OTT Middle Class Faces Squeeze From The Top

Video service providers of all types must step up their engagement with subscribers and enrich their personalized recommendation through advanced voice capabilities if they are to meet the challenge of increased content fragmentation.

They must also become portals of aggregation enabling customers to access what they want as well as when and where. These conclusions have been drawn by a survey from Texas based media market research firm Parks Associates, focused on the US but applicable in other developed markets.

The research is timed to coincide with a point of major disruption in the SVoD (Subscription VoD) field where Netflix, Hulu and Amazon Prime as the three big players in the US market especially are poised to be joined by four new heavily backed streaming services Disney+, Apple TV+, Comcast’s NBCUniversal with Peacock and AT&T’s WarnerMedia with HBO Max, bringing massive resources to bear.
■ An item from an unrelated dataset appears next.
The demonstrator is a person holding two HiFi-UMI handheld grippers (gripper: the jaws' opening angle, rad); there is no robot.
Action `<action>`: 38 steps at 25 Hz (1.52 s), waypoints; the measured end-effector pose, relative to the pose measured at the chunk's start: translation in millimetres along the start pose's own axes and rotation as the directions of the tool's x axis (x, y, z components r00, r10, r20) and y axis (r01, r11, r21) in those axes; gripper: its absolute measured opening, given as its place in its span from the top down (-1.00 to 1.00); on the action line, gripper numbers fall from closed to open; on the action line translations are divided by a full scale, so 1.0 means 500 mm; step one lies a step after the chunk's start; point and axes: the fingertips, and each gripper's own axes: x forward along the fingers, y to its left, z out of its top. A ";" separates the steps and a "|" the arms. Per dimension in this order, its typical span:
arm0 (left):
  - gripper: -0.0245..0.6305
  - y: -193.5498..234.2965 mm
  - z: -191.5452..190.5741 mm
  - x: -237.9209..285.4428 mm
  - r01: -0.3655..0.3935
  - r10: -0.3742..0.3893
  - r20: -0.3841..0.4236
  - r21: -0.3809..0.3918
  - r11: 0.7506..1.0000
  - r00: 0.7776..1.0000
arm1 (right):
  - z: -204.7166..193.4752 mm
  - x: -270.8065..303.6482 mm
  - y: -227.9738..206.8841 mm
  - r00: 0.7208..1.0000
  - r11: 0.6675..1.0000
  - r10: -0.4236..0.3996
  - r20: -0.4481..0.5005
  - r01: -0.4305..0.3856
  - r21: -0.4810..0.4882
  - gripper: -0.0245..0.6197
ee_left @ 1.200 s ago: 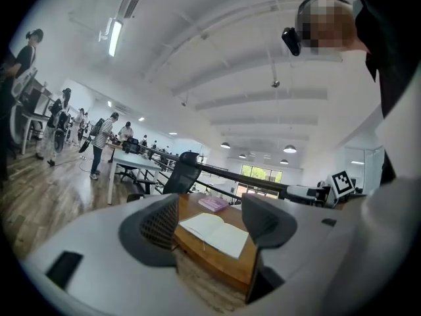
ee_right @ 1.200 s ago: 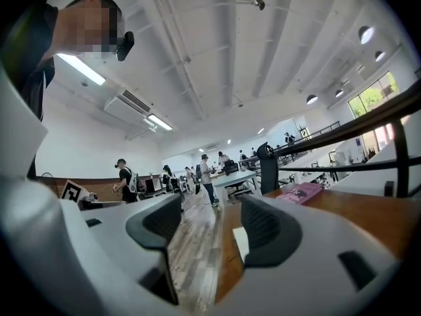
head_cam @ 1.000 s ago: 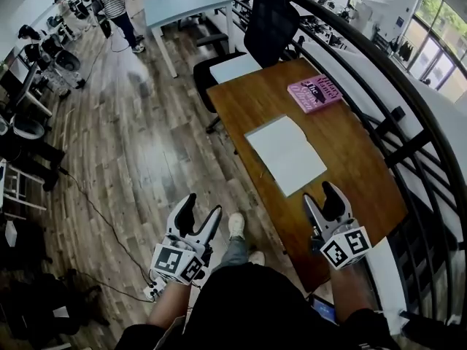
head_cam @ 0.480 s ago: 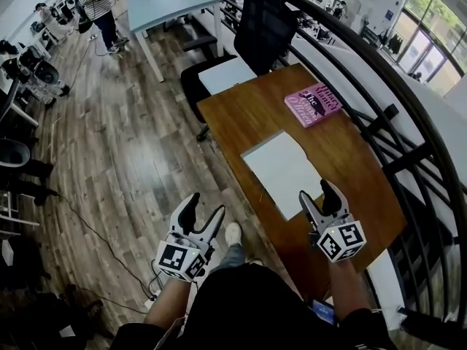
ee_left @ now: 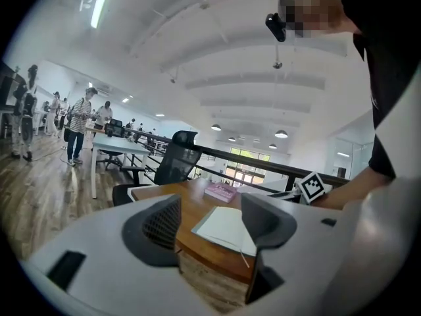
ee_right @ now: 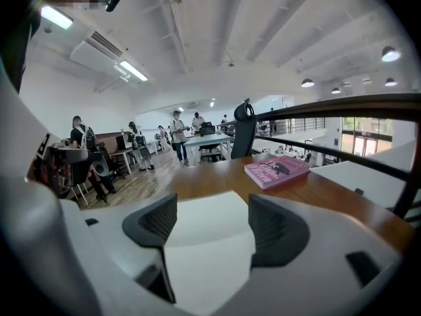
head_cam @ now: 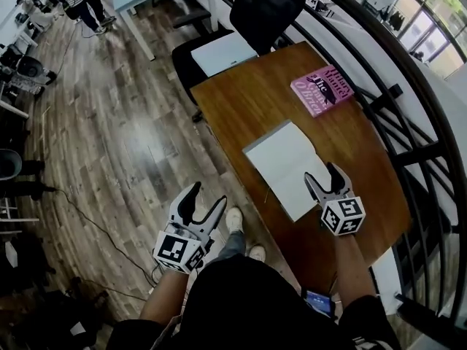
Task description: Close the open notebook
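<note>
White paper faces up where the notebook (head_cam: 287,168) lies flat on the wooden table (head_cam: 241,100), near the table's left edge and close to the person, its long sides running away at a slant. I cannot make out a spine or a second leaf, so it is unclear which edge must be turned over. The right gripper (head_cam: 325,176) hangs over the notebook's near right corner with its jaws spread wide and nothing between them but the page below (its own view shows white paper filling the gap). That placement looks like a lead-in to catching an edge and folding it across. The left gripper (head_cam: 206,198) is held off the table, over the floorboards (head_cam: 109,144) to the left, with its jaws likewise parted and empty. It is probably kept there to stay out of the way, or in reserve to steady the notebook. A pink book (head_cam: 321,90) rests farther along the table, well apart from the notebook, so it should not hinder the fold. Beyond the far end stands a black office chair (head_cam: 266,6), and a dark railing (head_cam: 408,122) runs along the table's right side.
</note>
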 end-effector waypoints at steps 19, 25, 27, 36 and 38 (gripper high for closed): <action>0.04 0.078 -0.091 0.048 0.015 -0.024 -0.134 -0.065 0.998 0.991 | -0.176 0.189 -0.115 0.939 1.000 -0.011 -0.345 0.011 0.000 -0.38; 0.04 0.091 -0.112 0.052 0.018 -0.032 -0.157 -0.092 0.996 0.987 | -0.184 0.197 -0.114 0.925 1.000 0.025 -0.380 -0.019 0.018 -0.39; 0.04 0.092 -0.120 0.057 0.020 -0.036 -0.163 -0.100 0.995 0.986 | -0.185 0.199 -0.114 0.923 1.000 0.026 -0.383 -0.021 0.016 -0.39; 0.04 0.092 -0.143 0.070 0.040 -0.060 -0.188 -0.106 0.994 0.980 | -0.196 0.192 -0.062 0.920 0.999 0.033 -0.391 -0.028 0.019 -0.39; 0.04 0.094 -0.151 0.072 0.040 -0.061 -0.195 -0.107 0.993 0.979 | -0.201 0.189 -0.044 0.921 1.000 0.022 -0.388 -0.013 0.027 -0.39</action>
That makes seven big operators but will effectively boil down to six, since Hulu is majority owned by Disney which has already indicated it will converge this somewhat with Disney+ as well as its ESPN+ sports streaming service, offering each of the three as separate components but with the option of bundling. Hulu would be the option for adult content, Disney+ for kids and family and ESPN+ for sports.
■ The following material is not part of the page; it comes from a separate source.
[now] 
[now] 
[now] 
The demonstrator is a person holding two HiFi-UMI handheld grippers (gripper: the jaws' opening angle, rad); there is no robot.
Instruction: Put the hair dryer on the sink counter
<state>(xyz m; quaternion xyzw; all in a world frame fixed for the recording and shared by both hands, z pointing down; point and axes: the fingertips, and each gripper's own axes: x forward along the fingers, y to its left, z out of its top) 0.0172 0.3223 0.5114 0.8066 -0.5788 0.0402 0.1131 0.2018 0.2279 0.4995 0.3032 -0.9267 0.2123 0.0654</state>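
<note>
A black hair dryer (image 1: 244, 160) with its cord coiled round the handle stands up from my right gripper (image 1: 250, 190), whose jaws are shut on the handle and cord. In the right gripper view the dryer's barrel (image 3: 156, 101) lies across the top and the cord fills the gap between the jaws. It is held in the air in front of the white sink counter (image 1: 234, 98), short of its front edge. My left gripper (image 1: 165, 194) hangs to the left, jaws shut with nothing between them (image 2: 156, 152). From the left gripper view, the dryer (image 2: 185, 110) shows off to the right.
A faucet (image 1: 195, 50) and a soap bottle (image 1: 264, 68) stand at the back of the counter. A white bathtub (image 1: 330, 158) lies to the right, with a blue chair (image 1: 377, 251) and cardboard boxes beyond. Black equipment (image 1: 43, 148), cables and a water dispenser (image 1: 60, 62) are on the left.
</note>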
Yet, as Parks Associates has noted, the US SVoD market is approaching saturation, as witnessed by Netflix’ stalling growth there, with the situation approaching that in some of the leading European markets if not yet in Asia Pacific. That implies inevitable fragmentation of syndicated content provided by third party producers such as Hollywood studios not aligned with one of the streamers, as well as independent producers. This will be coupled with intensifying competition for a finite pool of talent in production of original programming developed by the streamers themselves.

Against that background, consumers will increasingly be seeking services that aggregate the content they want irrespective of the service it is hosted on, although the streaming services may resist making their assets available to what they see as rival distributors. Aggregation boxes such as Roku and Amazon Fire have become successful by allowing users to locate their services through a single device, but are still restricted to the content covered by those subscriptions, which might say include Netflix and Amazon but not Hulu in a given instance. Aggregation is therefore at the mercy of business arrangements rather than technology. In practice therefore, aggregators will be confined to offering the best personalized content access and recommendation within a subset of what a given subscriber would like to access in a perfect world.
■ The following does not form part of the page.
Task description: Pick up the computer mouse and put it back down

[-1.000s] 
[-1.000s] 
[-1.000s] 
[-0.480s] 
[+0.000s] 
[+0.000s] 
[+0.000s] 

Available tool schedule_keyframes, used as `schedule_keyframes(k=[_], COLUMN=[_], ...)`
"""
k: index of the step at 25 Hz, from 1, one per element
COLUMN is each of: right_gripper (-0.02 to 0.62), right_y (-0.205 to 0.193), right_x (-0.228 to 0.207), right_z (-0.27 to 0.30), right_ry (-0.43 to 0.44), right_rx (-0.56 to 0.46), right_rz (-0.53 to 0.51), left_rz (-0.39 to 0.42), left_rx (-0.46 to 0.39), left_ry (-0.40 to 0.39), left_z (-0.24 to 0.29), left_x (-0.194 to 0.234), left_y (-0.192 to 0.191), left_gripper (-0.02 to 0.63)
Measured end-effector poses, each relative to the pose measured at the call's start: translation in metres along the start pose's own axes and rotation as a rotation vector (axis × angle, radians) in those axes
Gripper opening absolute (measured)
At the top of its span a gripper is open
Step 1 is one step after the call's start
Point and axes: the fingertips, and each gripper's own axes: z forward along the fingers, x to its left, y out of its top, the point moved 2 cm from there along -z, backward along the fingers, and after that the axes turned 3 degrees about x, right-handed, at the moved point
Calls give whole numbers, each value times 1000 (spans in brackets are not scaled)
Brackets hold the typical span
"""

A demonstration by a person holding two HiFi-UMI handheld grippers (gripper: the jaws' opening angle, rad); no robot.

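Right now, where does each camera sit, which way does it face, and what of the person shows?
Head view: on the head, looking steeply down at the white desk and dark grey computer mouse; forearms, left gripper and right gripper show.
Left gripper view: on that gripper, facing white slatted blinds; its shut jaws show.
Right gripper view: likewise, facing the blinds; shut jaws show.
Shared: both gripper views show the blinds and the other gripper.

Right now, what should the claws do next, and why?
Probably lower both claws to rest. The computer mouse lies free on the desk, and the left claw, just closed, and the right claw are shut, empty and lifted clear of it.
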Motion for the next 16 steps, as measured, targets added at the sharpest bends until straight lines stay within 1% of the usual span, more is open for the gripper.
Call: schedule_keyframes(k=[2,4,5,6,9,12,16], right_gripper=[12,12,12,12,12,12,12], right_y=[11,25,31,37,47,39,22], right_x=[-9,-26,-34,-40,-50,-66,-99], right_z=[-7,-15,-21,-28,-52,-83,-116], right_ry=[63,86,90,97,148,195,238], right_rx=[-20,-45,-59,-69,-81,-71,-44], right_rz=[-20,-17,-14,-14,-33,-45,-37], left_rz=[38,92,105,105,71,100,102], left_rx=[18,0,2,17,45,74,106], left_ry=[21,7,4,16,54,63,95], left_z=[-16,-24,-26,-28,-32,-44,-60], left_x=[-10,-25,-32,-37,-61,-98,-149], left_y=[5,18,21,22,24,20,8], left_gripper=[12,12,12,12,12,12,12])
It will also include live sports streaming services, a fast-rising category for the new “OTT Middle Class”. This is defined as services that may cater for particular niches with significant numbers of subscribers but well behind the big hitters. In the US, the OTT middle class includes services such as CBS All Access, Showtime, Starz, and Acorn, as well as several streamers offering so-called second tier sports. It also includes AT&T’s OTT service DirecTV Now, which has disappointed its owner by failing to break through as a major player.

In Europe such middle-class streaming services would in some cases include portals from national broadcasters, although they can also be top tier, as well as some independent offerings from niche content producers. Indeed, the invasion from the US big hitters has provoked some major European broadcasters to collaborate on development and promotion of their own portals with jointly funded content, with the aim of escaping from this middle class. Examples include Britbox, a partnership between former UK rivals BBC and commercial FTA (Free To Air) broadcaster ITV, as well as Salto from French commercial broadcasters TF1 and M6 Group combined with public broadcaster France Televisions.

Among the present US big three SVoD/OTT providers Netflix has the most subscribers on about 52% of US households, followed by Amazon Prime on 36% and Hulu 27%, noting that a number of homes hold subscriptions to two or more of these. Indications are that the emerging big players will all be adopted by at least 10% of US households and Disney perhaps substantially more, although with slightly lower traction in Europe.

On the SVoD front, rather than live sports, the middle class is likely to be squeezed by the top players after the new entries, especially in the US. Such services may survive as aggregators rather than providers of original content. Overall though the SVoD field and to an extent broadcasting in general is currently moving away from universal aggregation where Netflix was briefly perched before its success promoted the likes of Disney to withdraw their content from it in preparation for launch of their own streaming alternatives.